In the Kings County Superior Court, the Hanford Environmental Awareness Team (HEAT) racked up another win against the city concerning the Bajun American Properties housing development.
HEAT’s attorney, Richard Harriman, and HEAT member Robin Mattos were in attendance December 15 to hear Judge La Porte rule that City of Hanford was wrong when it did not accept HEAT’s appeal. Mattos claims she physically delivered the document and check, and the $1,000 fee to city hall within the required time frame but Darlene Mata, Community Development director, refused to accept it on the advice of Hanford’s lawyer Tim Mizote.
HEAT won its first case against the city on September 22 when the city failed to strike the case.
In the court’s tentative ruling it wrote, “The court finds that on the face of the pleadings, city staff abused its discretion in refusing to accept the appeal filed by petitioner on 6/12/15. The city agreed in its MOU that it would email notices to HEAT and to HEAT’s counsel. The city had every right to also give notice by certified mail, return receipt, but since email notice was agreed to by the parties, it was an abuse of discretion not to forward the documents by email, so that petitioners would have the full 10 days in which to prepare the appeal. The appeal tendered June 12, 2015 was filed within 10 days of service of notice and within 10 days of the signature on the Notice of Determination and the filing of the documents with the County Clerk. On the face of the pleadings, it was an abuse of discretion not to accept the appeal.”
The MOU in which the court referred, or Memorandum of Understanding, was worked out between HEAT and the city in 2007 to ensure that the city keep the environmental group informed of any proposed development over five acres in the Centennial Drive and Millennium Way region. The goal of HEAT is to make Hanford a walkable and bikable city and save what is left of Mussel Slough.
The case concerns a two-story, 216-unit complex on the corner of Centennial Drive and Millennium Way.
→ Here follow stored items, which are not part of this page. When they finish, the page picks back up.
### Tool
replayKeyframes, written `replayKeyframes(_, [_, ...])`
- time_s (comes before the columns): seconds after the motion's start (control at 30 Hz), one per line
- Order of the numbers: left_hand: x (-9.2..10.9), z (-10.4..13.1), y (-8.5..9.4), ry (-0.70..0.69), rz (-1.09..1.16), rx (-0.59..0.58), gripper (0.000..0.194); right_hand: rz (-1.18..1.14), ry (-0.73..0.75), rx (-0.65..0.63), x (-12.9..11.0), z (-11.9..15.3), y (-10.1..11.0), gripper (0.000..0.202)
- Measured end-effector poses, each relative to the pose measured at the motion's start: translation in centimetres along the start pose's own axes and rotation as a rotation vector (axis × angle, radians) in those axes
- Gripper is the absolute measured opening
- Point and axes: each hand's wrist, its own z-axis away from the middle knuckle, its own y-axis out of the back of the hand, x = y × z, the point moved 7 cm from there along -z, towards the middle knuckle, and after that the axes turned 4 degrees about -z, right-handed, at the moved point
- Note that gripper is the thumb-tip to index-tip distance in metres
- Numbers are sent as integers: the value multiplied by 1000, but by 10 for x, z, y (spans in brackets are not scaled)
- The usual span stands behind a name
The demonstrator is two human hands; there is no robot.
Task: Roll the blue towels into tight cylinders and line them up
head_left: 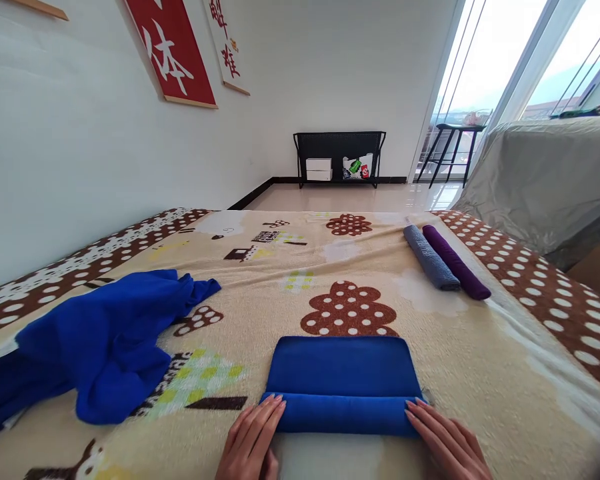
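A blue towel [341,363] lies in front of me, its near part wound into a roll and its far part flat. My left hand [253,437] is at the roll's left end, fingers together over the top and the thumb tucked low on the near side. At the right end, my right hand [447,437] has its fingertips on the roll in the same way; its thumb is hidden. Off to the left sits a crumpled blue cloth [123,340]. Farther away on the right, a rolled grey-blue towel [431,258] lies beside a rolled purple towel [456,262].
A patterned cream blanket [260,313] with brown dotted borders covers the bed. The white wall [70,147] runs along the left. Beyond the far edge stand a black rack [339,150] and a stool [453,143]. A sheet-covered bulky object [545,180] is at right.
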Motion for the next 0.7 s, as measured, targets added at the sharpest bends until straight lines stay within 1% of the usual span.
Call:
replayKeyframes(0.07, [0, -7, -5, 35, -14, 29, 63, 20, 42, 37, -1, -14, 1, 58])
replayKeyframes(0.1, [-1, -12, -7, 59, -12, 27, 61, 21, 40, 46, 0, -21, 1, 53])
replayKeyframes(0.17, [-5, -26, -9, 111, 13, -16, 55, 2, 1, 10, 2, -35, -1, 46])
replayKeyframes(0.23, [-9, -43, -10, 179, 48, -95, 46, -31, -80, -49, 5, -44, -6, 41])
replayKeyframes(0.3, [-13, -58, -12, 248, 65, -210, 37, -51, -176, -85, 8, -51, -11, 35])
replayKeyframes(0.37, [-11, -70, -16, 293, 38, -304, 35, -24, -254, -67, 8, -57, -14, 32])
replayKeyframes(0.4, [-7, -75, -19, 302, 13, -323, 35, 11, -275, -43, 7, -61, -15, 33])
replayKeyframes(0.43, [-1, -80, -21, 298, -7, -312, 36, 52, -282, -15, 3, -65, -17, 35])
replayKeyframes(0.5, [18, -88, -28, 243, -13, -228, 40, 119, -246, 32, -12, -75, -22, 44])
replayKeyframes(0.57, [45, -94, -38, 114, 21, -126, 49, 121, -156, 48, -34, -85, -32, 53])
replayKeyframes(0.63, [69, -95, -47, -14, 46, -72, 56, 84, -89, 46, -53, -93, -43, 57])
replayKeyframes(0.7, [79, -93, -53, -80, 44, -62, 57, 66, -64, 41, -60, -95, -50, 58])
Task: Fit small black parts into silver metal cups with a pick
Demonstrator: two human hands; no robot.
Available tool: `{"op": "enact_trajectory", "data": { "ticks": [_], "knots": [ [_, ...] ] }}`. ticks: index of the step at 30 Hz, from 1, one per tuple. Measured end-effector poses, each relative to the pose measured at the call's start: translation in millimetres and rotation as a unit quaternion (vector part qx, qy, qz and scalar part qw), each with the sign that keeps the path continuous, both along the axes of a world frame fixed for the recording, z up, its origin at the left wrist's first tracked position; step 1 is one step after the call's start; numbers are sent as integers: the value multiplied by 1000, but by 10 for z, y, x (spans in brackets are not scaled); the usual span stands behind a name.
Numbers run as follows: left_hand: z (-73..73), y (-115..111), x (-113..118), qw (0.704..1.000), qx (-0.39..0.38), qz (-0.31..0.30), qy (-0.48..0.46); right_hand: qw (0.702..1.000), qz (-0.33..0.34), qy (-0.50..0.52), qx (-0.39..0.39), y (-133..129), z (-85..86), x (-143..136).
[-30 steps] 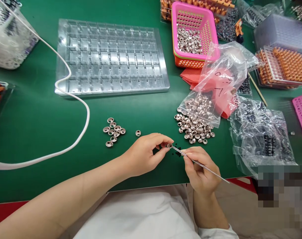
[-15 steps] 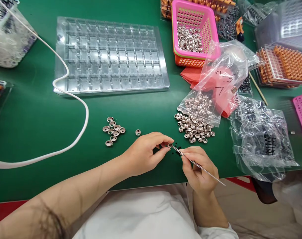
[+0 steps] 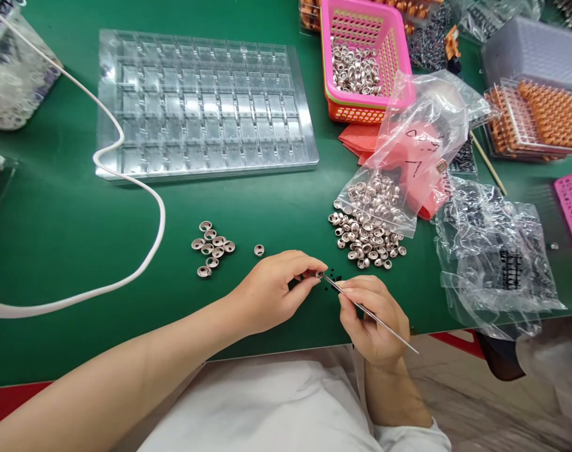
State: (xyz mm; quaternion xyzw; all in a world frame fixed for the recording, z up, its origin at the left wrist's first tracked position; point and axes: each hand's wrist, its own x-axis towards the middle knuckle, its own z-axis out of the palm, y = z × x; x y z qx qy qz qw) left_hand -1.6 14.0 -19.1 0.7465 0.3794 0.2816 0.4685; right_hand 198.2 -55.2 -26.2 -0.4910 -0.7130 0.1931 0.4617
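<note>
Between thumb and fingertips, my left hand [image 3: 279,289] pinches a small silver metal cup [image 3: 319,274]. My right hand [image 3: 377,317] grips a pair of thin metal tweezers [image 3: 375,317] whose tip meets that cup. Fingers hide part of the cup, so what the tip touches inside it cannot be made out. Tiny black pieces [image 3: 335,276] lie on the green table just beyond the tweezers. A large pile of the same metal cups [image 3: 368,242] spreads behind my right hand. To the left sit a small group of cups [image 3: 210,247] and a single cup [image 3: 259,250].
A clear compartment tray [image 3: 205,107] lies at the back left, with a white cable [image 3: 161,220] curving past it. Pink basket [image 3: 365,59], printed plastic bag [image 3: 408,144] and bagged black parts [image 3: 502,257] occupy the right. Orange parts [image 3: 549,119] stand farther right.
The tweezers' tip has shifted slightly left along with my right hand, staying at the cup. My left hand keeps its pinch. The whole view has moved a little.
</note>
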Motion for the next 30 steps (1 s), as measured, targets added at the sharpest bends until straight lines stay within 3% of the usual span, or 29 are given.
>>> {"op": "enact_trajectory", "data": {
  "ticks": [14, 30],
  "knots": [
    [26, 15, 4, 999, -36, 16, -2, 998, 8, -30, 59, -3, -16, -16],
    [52, 35, -6, 997, -73, 15, 4, 998, -1, 6, 64, -6, -20, -16]
  ]
}}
The empty land is zoned as medium density residential. Back in June, city staff decided that “the proposed project will not have a significant effect on the environment since the project is to be located in an already urbanized area.”
The apartment complex is within a half mile of Lowe’s and is zoned as residential. But it is also surrounded by vacant land and sits on the banks of Mussel Slough. The proposed future housing complex will sit where a section of Mussel Slough was legally lost when Paynter Realty and Investments were building the Lowe’s shopping center.
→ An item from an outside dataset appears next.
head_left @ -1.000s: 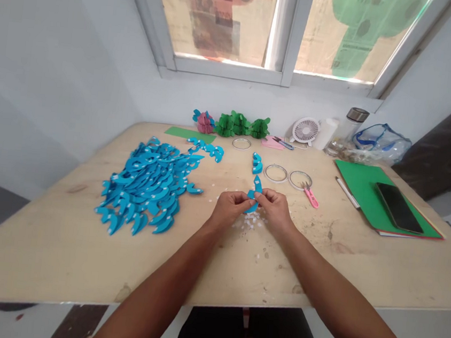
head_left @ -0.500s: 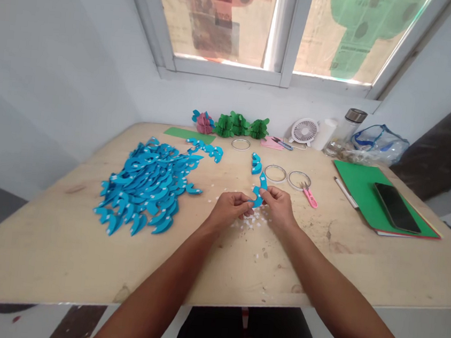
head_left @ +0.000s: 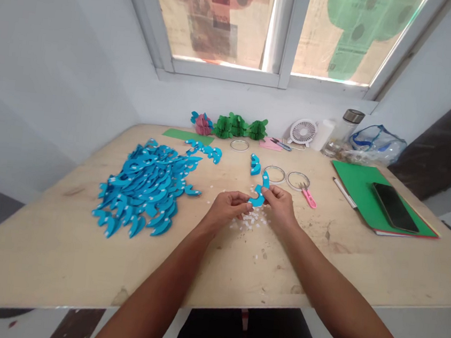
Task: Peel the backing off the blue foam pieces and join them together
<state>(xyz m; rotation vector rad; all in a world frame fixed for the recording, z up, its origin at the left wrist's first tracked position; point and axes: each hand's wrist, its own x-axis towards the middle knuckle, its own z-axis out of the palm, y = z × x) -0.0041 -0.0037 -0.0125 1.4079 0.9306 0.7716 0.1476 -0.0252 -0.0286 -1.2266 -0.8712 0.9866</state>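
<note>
Between my two hands is a curved blue paper piece with small white squares on it. My left hand pinches its lower left end, and my right hand grips its right side. Small white scraps lie scattered on the table under my hands. Just beyond them sits a short row of blue paper pieces. To the left spreads a large pile of similar blue paper pieces, many with white squares on them.
Tape rings and pink-handled snips lie right of my hands. Further right are a pen, green sheets and a phone. Folded paper figures, a small fan and a bottle line the wall.
The blue paper piece has turned slightly between my fingers, so more of its lower curve shows. Both hands stay in nearly the same place, and the view has shifted a little.
</note>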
It is HEAT’s position that an EIR must be done before building is to start on the Bajun American Properties housing complex. A letter from Harriman was sent to remind Darlene Mata, Hanford Community Development director when the development was first approved, that not completing a focused EIR is in violation of the MOU signed between the city and HEAT in 2007. The MOU stated that not only should HEAT have been notified that a site review plan application had been submitted, which it was not, but that any development inside the litigated area must go through the EIR process.
Harriman said that now the city has to explain why they did not let HEAT file their appeal. The hearing where the city will be stating their case will be February 11, 2016.